IMO the best way to include files from anywhere in your application directory structure is to add the root folder of your app to your PHP include path:

<?php
set_include_path(get_include_path().PATH_SEPARATOR."/Users/James/Sites/app_name");

Then, just include files using their paths relative to the application root folder, for example:

<?php
require_once('ADMINISTRATION/USERS/Index.php');
Ben James
I'm not sure it's the *best* way. It could lead to potential ambiguousness, since names like 'ADMINISTRATION/USERS/Index.php' are not fully qualified. You could have '/a/x.php' and '/b/x.php' - put '/a/' and '/b/' to the include path and guess which x "include 'x.php'" refers to...
Joonas Pulakka
Could you explain this a little more please?
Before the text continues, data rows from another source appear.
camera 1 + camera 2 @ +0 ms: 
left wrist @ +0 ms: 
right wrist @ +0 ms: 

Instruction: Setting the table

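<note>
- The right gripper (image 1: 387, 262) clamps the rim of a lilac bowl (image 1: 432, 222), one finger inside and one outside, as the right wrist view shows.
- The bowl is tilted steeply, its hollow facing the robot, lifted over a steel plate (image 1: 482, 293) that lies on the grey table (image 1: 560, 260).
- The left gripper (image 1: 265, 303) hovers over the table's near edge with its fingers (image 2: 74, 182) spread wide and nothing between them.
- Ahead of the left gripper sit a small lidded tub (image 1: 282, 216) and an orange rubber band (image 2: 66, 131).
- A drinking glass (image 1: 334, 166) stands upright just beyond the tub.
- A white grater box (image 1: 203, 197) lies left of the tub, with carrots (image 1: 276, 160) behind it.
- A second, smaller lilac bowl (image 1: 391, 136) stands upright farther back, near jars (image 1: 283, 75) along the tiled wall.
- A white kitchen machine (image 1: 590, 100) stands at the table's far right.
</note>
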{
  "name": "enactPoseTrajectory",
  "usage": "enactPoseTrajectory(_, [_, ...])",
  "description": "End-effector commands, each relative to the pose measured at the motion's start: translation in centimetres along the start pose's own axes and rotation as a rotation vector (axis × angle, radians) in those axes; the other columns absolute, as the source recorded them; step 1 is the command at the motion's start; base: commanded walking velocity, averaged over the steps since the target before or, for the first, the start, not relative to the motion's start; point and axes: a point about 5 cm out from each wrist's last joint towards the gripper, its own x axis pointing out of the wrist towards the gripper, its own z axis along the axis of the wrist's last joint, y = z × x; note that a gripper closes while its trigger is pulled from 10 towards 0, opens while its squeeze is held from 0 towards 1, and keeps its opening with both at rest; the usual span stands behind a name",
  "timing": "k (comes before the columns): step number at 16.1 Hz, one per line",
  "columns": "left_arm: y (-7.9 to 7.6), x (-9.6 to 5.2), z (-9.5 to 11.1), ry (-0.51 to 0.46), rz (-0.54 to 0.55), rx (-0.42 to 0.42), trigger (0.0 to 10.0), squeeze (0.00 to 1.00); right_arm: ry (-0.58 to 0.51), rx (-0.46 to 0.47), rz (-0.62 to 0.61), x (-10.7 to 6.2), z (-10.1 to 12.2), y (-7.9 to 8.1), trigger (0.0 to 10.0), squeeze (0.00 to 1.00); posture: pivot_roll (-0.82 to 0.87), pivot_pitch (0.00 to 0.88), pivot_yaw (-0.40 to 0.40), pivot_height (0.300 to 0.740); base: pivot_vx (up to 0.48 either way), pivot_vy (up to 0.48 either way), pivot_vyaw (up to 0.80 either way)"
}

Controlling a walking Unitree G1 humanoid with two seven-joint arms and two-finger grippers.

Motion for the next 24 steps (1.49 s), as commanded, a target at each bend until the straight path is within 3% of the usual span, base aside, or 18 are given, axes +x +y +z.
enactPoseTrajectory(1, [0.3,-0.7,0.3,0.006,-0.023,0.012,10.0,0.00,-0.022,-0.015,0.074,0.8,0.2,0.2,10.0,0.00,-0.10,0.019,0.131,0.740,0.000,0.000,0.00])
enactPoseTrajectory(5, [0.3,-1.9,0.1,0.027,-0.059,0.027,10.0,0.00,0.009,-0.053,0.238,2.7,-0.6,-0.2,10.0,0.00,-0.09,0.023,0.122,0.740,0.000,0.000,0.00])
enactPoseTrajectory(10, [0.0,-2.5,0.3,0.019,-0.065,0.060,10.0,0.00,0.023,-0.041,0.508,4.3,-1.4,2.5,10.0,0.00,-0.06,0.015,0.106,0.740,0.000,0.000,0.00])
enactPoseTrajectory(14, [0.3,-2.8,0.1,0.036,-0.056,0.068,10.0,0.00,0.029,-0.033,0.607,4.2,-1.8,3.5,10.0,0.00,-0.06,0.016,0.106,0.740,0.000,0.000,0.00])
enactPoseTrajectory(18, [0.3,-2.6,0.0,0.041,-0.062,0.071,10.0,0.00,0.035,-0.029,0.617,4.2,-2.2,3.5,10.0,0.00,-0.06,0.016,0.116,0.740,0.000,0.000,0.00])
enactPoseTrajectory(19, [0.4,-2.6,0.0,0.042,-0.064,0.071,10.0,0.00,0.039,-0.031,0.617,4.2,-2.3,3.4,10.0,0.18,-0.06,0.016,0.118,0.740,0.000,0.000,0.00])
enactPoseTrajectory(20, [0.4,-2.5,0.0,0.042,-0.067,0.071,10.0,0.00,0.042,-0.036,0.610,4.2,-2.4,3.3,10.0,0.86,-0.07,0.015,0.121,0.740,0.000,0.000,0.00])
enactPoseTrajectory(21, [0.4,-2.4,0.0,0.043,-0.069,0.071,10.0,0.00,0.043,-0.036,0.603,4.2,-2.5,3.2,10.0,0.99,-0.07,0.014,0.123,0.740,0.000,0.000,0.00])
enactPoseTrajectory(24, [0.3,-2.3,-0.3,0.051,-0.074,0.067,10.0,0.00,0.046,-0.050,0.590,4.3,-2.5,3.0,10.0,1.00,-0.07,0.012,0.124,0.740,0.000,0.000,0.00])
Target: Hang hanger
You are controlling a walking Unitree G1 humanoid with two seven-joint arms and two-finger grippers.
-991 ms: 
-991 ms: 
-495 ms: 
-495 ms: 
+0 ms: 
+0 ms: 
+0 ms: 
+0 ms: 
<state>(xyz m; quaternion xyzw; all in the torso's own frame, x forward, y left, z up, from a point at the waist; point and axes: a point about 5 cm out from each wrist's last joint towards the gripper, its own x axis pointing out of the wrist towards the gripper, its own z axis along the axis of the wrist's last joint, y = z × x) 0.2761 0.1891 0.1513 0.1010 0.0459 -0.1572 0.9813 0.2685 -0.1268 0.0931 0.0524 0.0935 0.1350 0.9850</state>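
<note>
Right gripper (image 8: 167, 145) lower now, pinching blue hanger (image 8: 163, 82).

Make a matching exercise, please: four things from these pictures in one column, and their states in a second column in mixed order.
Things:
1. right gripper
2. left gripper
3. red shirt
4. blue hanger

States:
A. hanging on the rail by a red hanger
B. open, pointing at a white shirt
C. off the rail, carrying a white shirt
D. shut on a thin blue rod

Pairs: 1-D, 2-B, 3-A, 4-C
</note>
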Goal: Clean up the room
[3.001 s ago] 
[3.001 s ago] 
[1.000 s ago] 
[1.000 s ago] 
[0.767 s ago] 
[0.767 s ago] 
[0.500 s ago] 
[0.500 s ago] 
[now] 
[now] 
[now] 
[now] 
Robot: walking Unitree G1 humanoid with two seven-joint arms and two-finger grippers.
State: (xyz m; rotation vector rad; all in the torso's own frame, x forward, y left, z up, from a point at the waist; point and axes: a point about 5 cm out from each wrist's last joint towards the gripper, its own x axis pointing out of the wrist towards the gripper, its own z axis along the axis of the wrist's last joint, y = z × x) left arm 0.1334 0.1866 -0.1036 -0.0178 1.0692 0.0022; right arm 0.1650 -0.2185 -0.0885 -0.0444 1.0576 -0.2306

Where do I need to run this code from? Each file that has the includes? Once in my index.php?
Pselus
Pselus: this needs to be done for every script run, since it does not permanently change the include path for future scripts.
Ben James
Joonas: This is really not a problem in practice, unless you already have other apps set in your include_path variable in php.ini. If for example PEAR is on the include path, then you just avoid naming your directories the same as a PEAR module, which would be silly anyway.
Ben James
Granted, it may not be a huge problem, but there are PEAR packages with quite generic names like "Cache", "File" and "Log". I would rather not have to remember what I shouldn't name my directories.